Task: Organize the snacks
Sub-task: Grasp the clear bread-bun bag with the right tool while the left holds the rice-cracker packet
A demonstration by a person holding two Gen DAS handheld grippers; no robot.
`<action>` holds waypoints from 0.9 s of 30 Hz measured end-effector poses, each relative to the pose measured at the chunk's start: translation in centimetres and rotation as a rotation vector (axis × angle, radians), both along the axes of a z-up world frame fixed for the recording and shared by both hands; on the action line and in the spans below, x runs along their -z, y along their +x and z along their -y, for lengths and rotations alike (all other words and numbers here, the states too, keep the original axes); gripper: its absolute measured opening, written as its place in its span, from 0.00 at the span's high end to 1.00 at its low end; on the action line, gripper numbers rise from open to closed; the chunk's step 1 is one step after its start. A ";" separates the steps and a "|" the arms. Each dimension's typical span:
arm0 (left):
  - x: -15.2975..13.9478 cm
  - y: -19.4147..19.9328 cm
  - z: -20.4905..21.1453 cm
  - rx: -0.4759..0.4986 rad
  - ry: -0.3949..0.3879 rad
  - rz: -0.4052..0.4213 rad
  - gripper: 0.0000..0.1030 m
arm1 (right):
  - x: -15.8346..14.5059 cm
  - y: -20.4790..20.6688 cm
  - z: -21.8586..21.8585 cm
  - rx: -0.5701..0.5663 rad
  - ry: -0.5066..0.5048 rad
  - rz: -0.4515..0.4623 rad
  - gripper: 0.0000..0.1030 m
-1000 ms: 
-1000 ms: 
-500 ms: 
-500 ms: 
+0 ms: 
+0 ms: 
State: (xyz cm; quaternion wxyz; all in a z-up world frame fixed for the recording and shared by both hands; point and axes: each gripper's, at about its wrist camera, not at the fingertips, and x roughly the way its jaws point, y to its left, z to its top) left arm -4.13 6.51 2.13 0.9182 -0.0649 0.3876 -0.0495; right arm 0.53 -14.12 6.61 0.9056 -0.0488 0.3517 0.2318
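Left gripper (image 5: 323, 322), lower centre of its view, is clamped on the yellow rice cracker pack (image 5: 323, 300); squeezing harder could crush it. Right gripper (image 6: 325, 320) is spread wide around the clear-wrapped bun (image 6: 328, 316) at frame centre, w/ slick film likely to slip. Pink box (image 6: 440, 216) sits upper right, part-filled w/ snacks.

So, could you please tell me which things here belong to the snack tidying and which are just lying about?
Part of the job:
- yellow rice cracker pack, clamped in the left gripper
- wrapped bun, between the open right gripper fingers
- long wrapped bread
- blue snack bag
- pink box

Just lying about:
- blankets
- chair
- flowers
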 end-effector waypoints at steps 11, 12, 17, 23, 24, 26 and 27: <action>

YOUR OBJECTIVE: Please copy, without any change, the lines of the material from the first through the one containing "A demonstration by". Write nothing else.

FINAL ANSWER:
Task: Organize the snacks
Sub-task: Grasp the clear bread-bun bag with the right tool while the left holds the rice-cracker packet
A demonstration by a person holding two Gen DAS handheld grippers; no robot.

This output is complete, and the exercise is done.